We have now seen 8 straight triple-digit moves in the Dow Jones Industrial Average, including two 200-point down days in a row. Interest rates are on the rise, shaking the temperament of market participants who apparently felt the Fed’s quantitative easing policies would last forever.

For those of us Foolish enough to see past the headlines and focus on prosperous, long-term investing, these big down days don’t scare us. In fact, we’re excited by the prospect of owning pieces of our favorite businesses at lower prices than we could a few days ago, and if you’re like us, you should be equally excited!

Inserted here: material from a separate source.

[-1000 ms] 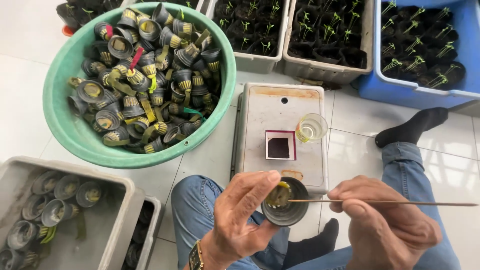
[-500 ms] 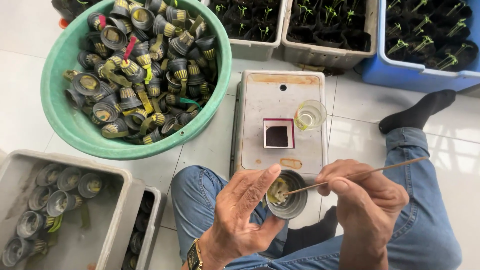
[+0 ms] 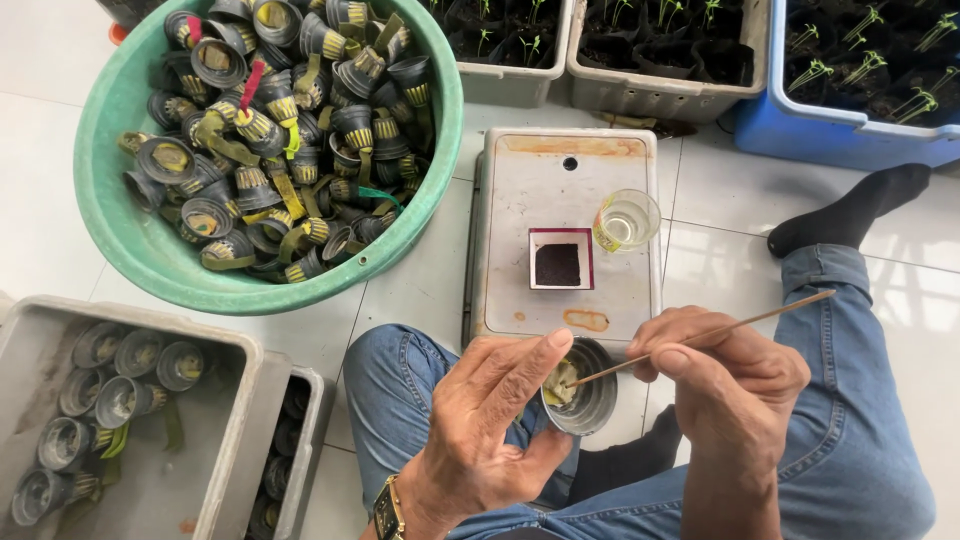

Johnson & Johnson (NYSE:JNJ)

Learn to love losses

It’s an unfortunate reality of most retail investors, but it’s true: investors tend to buy high and sell low. We often see a stock rising and, greedily, jump in so because we don’t want to miss out on the joy ride. At the same time, when stocks fall, many investors panic and sell at the exact wrong time.

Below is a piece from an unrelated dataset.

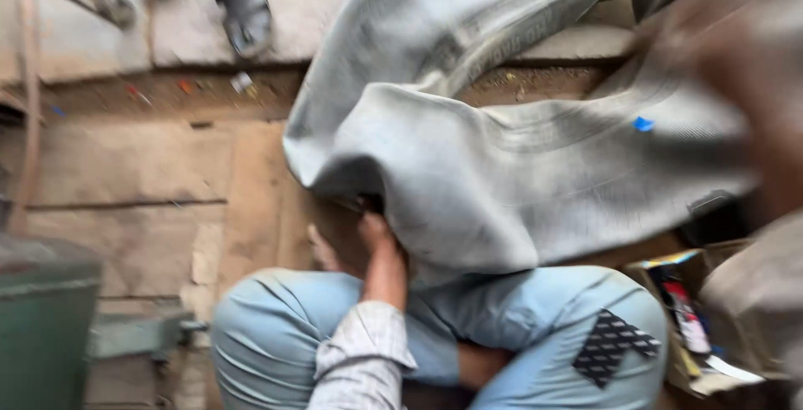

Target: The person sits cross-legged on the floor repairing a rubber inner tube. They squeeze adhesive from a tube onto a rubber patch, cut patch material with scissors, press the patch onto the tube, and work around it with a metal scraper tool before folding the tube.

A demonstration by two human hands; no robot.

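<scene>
A large grey rubber inner tube (519, 167) hangs folded and limp over my lap, filling the middle and right of the head view. My left hand (378, 238), on an arm in a checked sleeve, reaches up and grips the tube's lower left edge. My right hand (740, 58) is a motion-blurred shape at the tube's upper right, closed on the rubber there. A small blue patch (642, 124) sits on the tube's right side. I sit with knees bent in light blue jeans (276, 335).
Worn wooden boards (150, 167) cover the floor ahead. A green metal container (42, 326) stands at the lower left. An open cardboard box (686, 310) with small packets is at the lower right. A dark sandal (242, 4) lies at the top.
</scene>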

If ‘buy high, sell low’ doesn’t sound like a profitable investing strategy to you, you’re on the right track. As Warren Buffett famously said, investors should be “greedy when others are fearful and fearful when others are greedy.”

I’ve written previously about high-quality blue-chip stocks I would love to own, but don’t because I couldn’t bring myself to pay prices that I considered to be too high. These include premier businesses such as PepsiCo, Inc. (NYSE:PEP), Kimberly Clark Corp (NYSE:KMB), and Johnson & Johnson (NYSE:JNJ).

Not too long ago, each of these stocks was teetering near all-time highs and trading for rich valuations. Each of these stocks was exchanging hands for 20 to 24 times trailing earnings. Moreover, since their stock prices had rallied so far in excess of their dividend growth, their dividend yields collapsed down to below 3%.

More recently, each of these stocks has come off their all-time highs, and I’m starting to get excited. These are premium businesses that deserve premium valuations, but if I can get them for multiples closer to the market’s approximately 17 P/E, I consider it an opportunity.

Get your shopping list ready

Each of these stocks has treated shareholders tremendously well over their long histories, and because of their rock-solid businesses, will continue to do so for many decades to come.

Consider that this year, PepsiCo, Inc. (NYSE:PEP) raised its dividend for the 41st year in a row. Kimberly Clark Corp (NYSE:KMB) has also raised its dividend for 41 years in a row, and has paid dividends for 79 consecutive years. Johnson & Johnson (NYSE:JNJ), meanwhile, is the gold standard for dividend payers–J&J has increased its dividend for an amazing 50 years in a row.